Cuándo un gate humano acelera
Un gate bien diseñado aparece solo donde el agente enfrenta ambigüedad real. Tres criterios claros para ubicar un gate:
- Irreversibilidad. Una acción que no se puede deshacer (pago, envío, borrado definitivo) merece validación humana. Una que sí se puede deshacer (actualizar un estado, enviar un draft), no.
- Montos o impacto. Acciones sobre operaciones de alto valor o alta exposición regulatoria deben pedir aprobación. Operaciones rutinarias bajo umbral, no.
- Ambigüedad detectada por el propio agente. Cuando el agente reporta baja confianza en su análisis, escala automáticamente. Esto solo funciona si el agente tiene una métrica de confianza confiable.
Cuándo un gate humano frena
Aparecen problemas cuando el gate se pone por defecto, por miedo, o porque "siempre se hizo así":
- Gates en pasos triviales (clasificar un email entrante) inflan latencia sin agregar valor.

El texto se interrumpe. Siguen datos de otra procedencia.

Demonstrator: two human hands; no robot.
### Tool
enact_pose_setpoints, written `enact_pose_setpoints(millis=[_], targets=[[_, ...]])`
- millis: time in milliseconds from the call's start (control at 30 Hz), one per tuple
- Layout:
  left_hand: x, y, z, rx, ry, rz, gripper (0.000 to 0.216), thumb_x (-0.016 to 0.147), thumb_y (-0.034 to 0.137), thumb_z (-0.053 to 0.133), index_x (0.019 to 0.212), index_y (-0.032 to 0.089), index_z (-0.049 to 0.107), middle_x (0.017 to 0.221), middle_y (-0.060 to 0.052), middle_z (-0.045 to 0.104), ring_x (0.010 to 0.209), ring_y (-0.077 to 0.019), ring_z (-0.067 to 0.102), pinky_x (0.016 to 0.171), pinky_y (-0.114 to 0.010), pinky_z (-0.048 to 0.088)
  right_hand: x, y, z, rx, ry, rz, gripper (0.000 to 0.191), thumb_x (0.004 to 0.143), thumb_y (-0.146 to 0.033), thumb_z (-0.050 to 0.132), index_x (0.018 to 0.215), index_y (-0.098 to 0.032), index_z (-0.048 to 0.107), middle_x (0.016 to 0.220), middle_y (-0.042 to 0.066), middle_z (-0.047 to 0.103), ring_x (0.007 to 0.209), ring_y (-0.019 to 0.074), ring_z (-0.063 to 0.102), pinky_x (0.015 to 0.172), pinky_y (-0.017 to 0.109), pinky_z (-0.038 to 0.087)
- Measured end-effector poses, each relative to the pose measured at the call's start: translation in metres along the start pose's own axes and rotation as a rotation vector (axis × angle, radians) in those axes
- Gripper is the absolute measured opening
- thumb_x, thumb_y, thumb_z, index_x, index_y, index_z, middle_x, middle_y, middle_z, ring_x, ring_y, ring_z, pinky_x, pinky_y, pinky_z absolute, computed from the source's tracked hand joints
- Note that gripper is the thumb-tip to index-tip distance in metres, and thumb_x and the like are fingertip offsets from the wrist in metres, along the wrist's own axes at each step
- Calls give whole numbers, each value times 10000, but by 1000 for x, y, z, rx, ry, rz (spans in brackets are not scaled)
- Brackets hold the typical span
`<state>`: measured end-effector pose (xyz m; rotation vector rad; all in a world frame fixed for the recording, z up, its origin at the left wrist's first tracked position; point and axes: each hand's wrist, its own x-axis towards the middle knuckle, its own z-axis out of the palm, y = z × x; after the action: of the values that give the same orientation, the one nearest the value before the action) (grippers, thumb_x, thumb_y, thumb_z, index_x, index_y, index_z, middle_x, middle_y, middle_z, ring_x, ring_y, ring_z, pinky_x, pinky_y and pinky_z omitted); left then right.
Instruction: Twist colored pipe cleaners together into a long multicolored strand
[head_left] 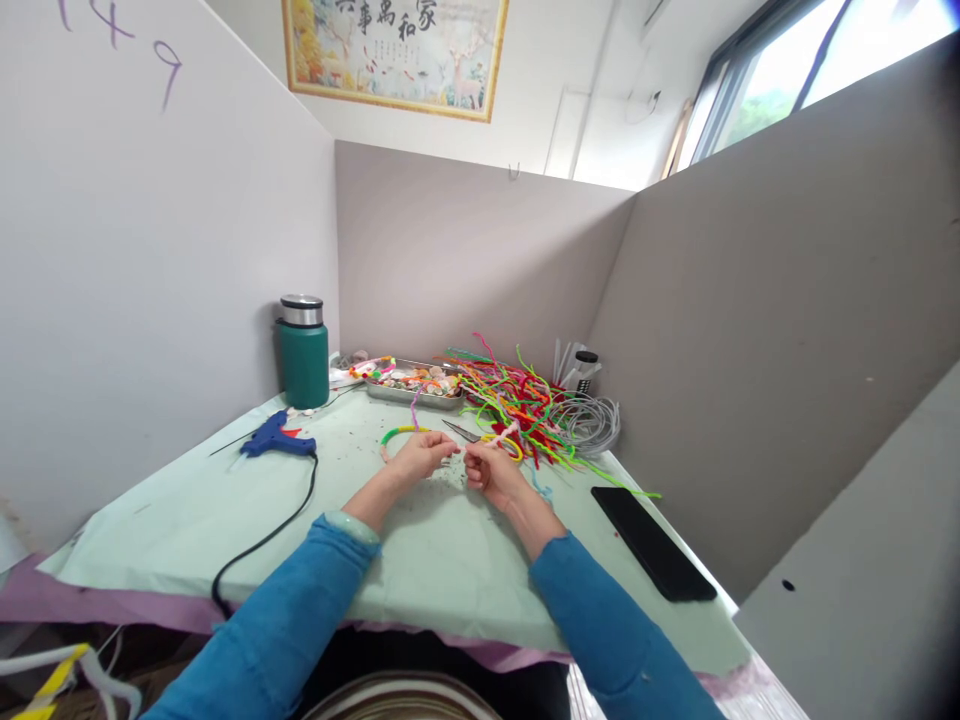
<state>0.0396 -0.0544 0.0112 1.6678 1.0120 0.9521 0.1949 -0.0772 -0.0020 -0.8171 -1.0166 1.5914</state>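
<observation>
My left hand and my right hand meet over the middle of the pale green table cover, fingers pinched together. Between them runs a thin pink pipe cleaner that curls up from the right hand. A green and yellow bent pipe cleaner lies just behind the left hand. Scissors rest on the cover directly beyond both hands. Both arms wear blue sleeves.
A heap of coloured pipe cleaners and a white wire coil lie at the back right. A metal tray, a green flask, a blue glue gun with black cord and a black phone also sit here. Partition walls enclose three sides.
</observation>
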Motion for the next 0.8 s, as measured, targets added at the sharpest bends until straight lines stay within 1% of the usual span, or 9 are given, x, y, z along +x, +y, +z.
enact_pose_setpoints(millis=[67,167,267,333,400,500,600,700,800], targets=[[3,-3,-1,114,118,25,305,732,438,516,680,144,576,429,61,389,412,-62,327,446,-192,216,1,3,2,-36,4,-8,250,611,-316,675,646,-168,476,511,-65,465,371,39,366,351,179,220],[4,-6,-1,365,195,144,271,762,365,480,629,152,581,491,23,479,496,-96,409,500,-207,251,2,5,5,-82,66,-76,262,602,-328,684,625,-161,484,497,-63,455,365,39,366,344,180,228],[1,-6,2,608,124,320,253,788,331,453,663,167,600,566,-2,542,549,-114,447,537,-220,264,5,4,2,-84,158,-153,275,610,-354,676,603,-158,483,464,-74,418,345,32,329,338,177,222],[-2,-4,3,679,53,371,265,803,343,436,699,175,612,590,-12,564,566,-122,466,549,-222,274,6,3,-1,-96,203,-174,292,614,-373,673,590,-159,475,449,-81,393,335,28,303,332,176,208],[-3,-2,2,675,28,345,291,817,357,411,726,177,621,619,-21,585,595,-130,492,563,-220,293,6,2,-2,-132,240,-193,309,618,-392,671,586,-159,471,451,-80,391,337,28,307,330,177,208],[-4,1,-3,630,36,241,336,825,378,374,781,176,639,684,-25,612,676,-144,528,615,-221,335,5,0,-1,-157,267,-216,314,628,-425,666,643,-157,502,506,-63,454,356,33,349,328,179,222],[-4,5,-7,618,31,95,374,817,407,358,830,185,658,714,-17,617,741,-163,543,711,-256,371,5,-3,-4,-61,203,-190,315,621,-417,682,748,-164,542,568,-59,495,379,36,379,331,168,235],[-4,7,-7,612,12,13,386,817,419,348,845,202,666,738,-20,628,788,-186,550,798,-318,372,6,-6,-9,39,171,-188,324,610,-401,697,775,-156,565,564,-61,487,392,32,373,339,160,240],[-6,9,-5,634,24,-20,392,807,442,358,784,211,674,761,-28,635,825,-206,544,855,-371,346,9,-5,-15,-3,276,-267,307,603,-392,704,708,-140,563,524,-56,478,380,30,355,332,163,223]])
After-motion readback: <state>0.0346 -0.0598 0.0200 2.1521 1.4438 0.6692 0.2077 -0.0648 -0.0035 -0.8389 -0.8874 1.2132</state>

- Gates que piden aprobación pero no muestran contexto obligan al humano a hacer el análisis desde cero. Es peor que la ejecución manual original.
- Gates sin SLA interno: el operador no sabe en cuánto tiempo tiene que responder, las tareas se acumulan, el cliente espera.
Cómo diseñar un gate que realmente funciona
Un gate útil hace tres cosas:
- Llega con toda la evidencia que usó el agente para proponer la decisión. El humano valida, no reconstruye.
- Permite responder en segundos: botones claros, decisión binaria o triádica (aprobar / editar / escalar).
- Aprende del feedback. Cuando el humano corrige la decisión del agente, ese caso se suma al dataset de evals.
Un buen diseño HITL no frena el flujo: lo auditorea, lo mejora y lo hace defendible. La alternativa es un sistema "autónomo" que nadie puede explicar cuando algo sale mal.